Son intrigue se noue en 1981, autour d’une salle de cinéma à l’ancienne nichée dans une ville balnéaire anglaise. L’époque est difficile outre-Manche, là où se conjuguent récession économique, chômage, racisme et thatchérisme. C’est dans ce contexte chahuté que se rencontrent Hilary, une femme dépressive et solitaire (merveilleuse Olivia Colman), qui dirige ladite salle baptisée The Empire, et Stephen, un nouvel employé (émouvant Micheal Ward), qui n’aspire qu’à quitter cette ville de province. En dépit de leurs différences (Hilary est blanche et approche la cinquantaine, Stephen est noir et a 20 ans), ces deux proscrits vont se reconnaître, se soutenir, s’aimer, puis gentiment se séparer…
Leur relation, tout en nuances, est au cœur de ce récit poignant, certes jalonné de scènes sublimes visuellement, mais qui jamais ne se dérobe à la brutalité du monde. À l'image, précisément, du grand cinéma dont il fait l’éloge, entre David Lean et Douglas Sirk.
Empire of Light, de Sam Mendes. Sortie le 1er mars.

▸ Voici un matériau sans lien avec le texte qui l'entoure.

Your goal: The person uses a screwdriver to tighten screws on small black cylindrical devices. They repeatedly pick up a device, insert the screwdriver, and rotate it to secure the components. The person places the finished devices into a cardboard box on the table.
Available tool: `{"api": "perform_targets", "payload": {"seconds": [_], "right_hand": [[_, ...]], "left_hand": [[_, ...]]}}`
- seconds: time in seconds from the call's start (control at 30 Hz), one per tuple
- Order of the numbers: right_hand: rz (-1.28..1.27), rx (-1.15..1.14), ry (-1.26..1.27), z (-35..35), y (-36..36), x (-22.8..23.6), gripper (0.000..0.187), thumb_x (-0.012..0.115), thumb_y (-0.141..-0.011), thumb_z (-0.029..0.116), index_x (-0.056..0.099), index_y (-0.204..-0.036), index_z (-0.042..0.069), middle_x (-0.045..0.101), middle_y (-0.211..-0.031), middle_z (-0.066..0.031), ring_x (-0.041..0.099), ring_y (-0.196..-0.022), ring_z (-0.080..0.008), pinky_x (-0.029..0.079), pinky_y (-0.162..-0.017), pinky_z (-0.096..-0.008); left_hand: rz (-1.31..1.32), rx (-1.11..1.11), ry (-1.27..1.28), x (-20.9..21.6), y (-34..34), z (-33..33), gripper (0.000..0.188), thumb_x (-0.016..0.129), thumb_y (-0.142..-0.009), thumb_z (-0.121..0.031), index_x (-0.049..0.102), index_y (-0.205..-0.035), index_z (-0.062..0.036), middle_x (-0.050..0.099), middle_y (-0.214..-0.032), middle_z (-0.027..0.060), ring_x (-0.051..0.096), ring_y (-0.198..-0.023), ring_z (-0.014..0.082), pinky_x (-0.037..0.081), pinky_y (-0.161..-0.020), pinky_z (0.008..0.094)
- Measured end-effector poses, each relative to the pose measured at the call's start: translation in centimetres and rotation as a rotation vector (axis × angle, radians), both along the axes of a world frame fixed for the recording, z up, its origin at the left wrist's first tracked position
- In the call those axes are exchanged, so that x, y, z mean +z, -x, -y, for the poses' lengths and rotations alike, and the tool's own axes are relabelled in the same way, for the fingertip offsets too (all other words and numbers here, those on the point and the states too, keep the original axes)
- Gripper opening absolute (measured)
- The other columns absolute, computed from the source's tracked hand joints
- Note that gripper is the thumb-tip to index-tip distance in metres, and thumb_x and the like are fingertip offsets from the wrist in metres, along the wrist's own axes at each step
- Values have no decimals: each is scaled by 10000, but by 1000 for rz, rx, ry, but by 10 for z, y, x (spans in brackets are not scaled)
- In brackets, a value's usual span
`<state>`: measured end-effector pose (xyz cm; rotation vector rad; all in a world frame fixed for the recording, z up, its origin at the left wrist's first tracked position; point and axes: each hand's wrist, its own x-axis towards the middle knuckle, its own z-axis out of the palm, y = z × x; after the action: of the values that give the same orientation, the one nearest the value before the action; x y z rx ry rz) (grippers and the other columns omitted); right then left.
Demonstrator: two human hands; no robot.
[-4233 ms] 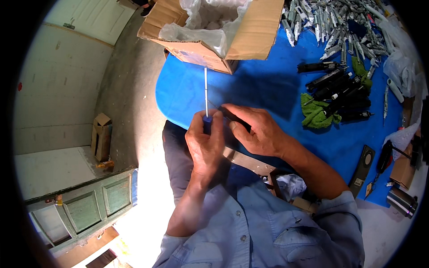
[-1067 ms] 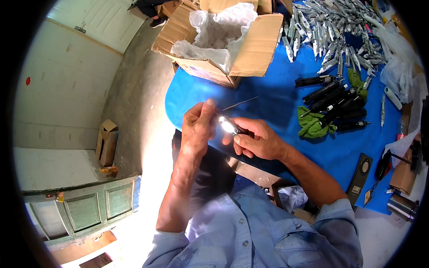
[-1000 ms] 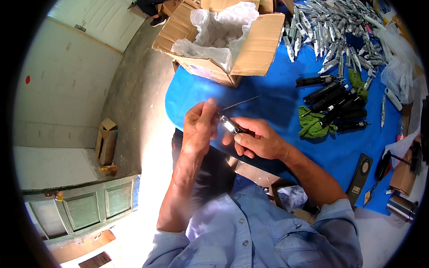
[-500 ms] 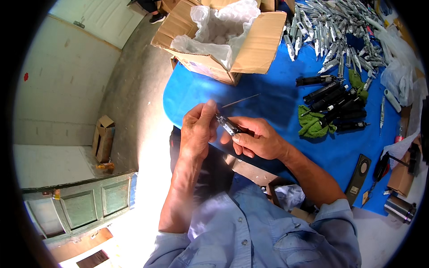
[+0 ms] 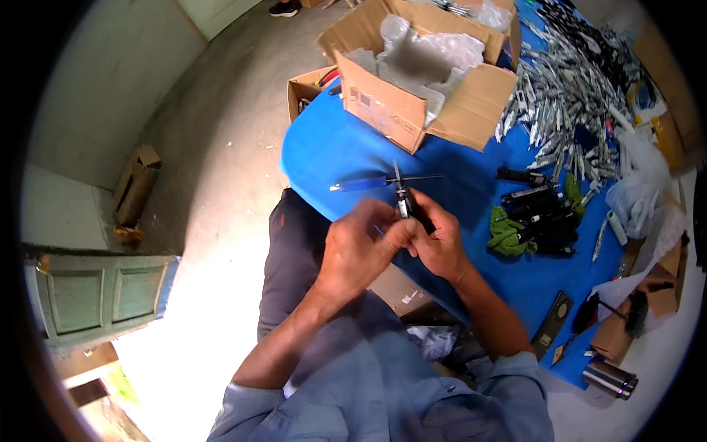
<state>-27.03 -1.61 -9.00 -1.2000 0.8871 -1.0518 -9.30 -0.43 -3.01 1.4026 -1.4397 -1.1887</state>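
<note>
My right hand grips a slim black tool with pale metal parts, with a thin metal piece pointing away from me. My left hand is closed against its near left side, thumb touching it beside my right thumb. The left fingers are partly blurred, and the tool's lower end is hidden between the hands. Just beyond lies a screwdriver with a translucent blue handle on the blue table, its thin shaft pointing right.
An open cardboard box with clear plastic inside stands at the back. To the right are many grey pen-like parts, black cylindrical tools on a green cloth, a flat dark bar and a steel cylinder.
My left hand has come in from the tool's far tip to its near side beside my right hand. The tool now points away from me, and the screwdriver's blue handle shows. The view has shifted.
</note>
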Motion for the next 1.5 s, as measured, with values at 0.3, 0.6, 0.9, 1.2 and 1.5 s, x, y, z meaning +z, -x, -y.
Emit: {"api": "perform_targets", "payload": {"seconds": [0.3,0.6,0.9,1.2,1.5], "right_hand": [[-341,-35,227,-3,-8,5,459,651,-1009,65,573,-1449,-43,694,-1295,-162,670,-1161,-217,534,-1003,-351],[-76,77,-59,-14,-26,45,424,581,-1056,144,582,-1441,-34,680,-1018,-62,564,-744,-95,473,-665,-252],[104,-13,-164,-38,-65,52,426,597,-1094,230,599,-1425,-38,661,-1028,-44,522,-679,-78,424,-575,-229],[255,-89,-132,-41,-93,62,443,559,-1115,293,592,-1440,-6,661,-1136,-52,609,-1004,-139,489,-637,-251],[319,-28,-243,-50,-112,69,438,525,-1112,259,564,-1455,-12,669,-1136,-81,622,-958,-154,505,-629,-273]], "left_hand": [[-72,63,23,-26,-4,-4,249,784,-962,-212,709,-999,23,733,-820,66,632,-727,94,531,-674,283],[-383,-16,-48,-14,-34,-15,229,757,-1019,-226,701,-961,-12,685,-789,1,569,-730,54,474,-635,253],[-256,-120,-123,13,-74,-34,245,733,-1016,-200,687,-963,35,798,-862,116,722,-752,124,551,-704,296],[-333,-51,-82,4,-102,-69,206,779,-972,-183,706,-899,-4,592,-689,2,527,-662,67,444,-590,298],[-481,1,-95,-15,-130,-84,192,753,-1021,-181,661,-932,-38,629,-788,-36,572,-666,41,467,-600,227]]}}
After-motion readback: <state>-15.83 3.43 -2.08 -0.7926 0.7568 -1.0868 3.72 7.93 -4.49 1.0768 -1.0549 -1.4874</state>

El Agua : cruelle fable machiste
Au cœur de ce film espagnol envoûtant, une trinité rebelle végétant à l’orée d’un village engourdi (une mère, une fille adolescente et une grand-mère). Mais aussi une rivière qui déborde, charriant avec elle une légende à laquelle beaucoup d’habitant·es de cette région rurale, très sèche, prêtent encore foi : des femmes disparaîtraient à chaque inondation, l’eau entrant dans leur corps et les avalant à jamais. Autant dire que cette eau indomptable, qui entraîne dans ses tourbillons nombre de croyances machistes, n’affole pas que les agriculteur·rices ! Justement, c’est à cette fable cruelle, transmise de génération en génération, qu’entend mettre fin Ana, l’ado insoumise qui rêve de partir. On veut d’autant plus y croire que ce premier film nous transporte ailleurs, grâce à sa forme hybride… qui plonge aux sources vives du fantastique et du documentaire.
El Agua, d’Elena Lopez Riera. Sortie le 1er mars.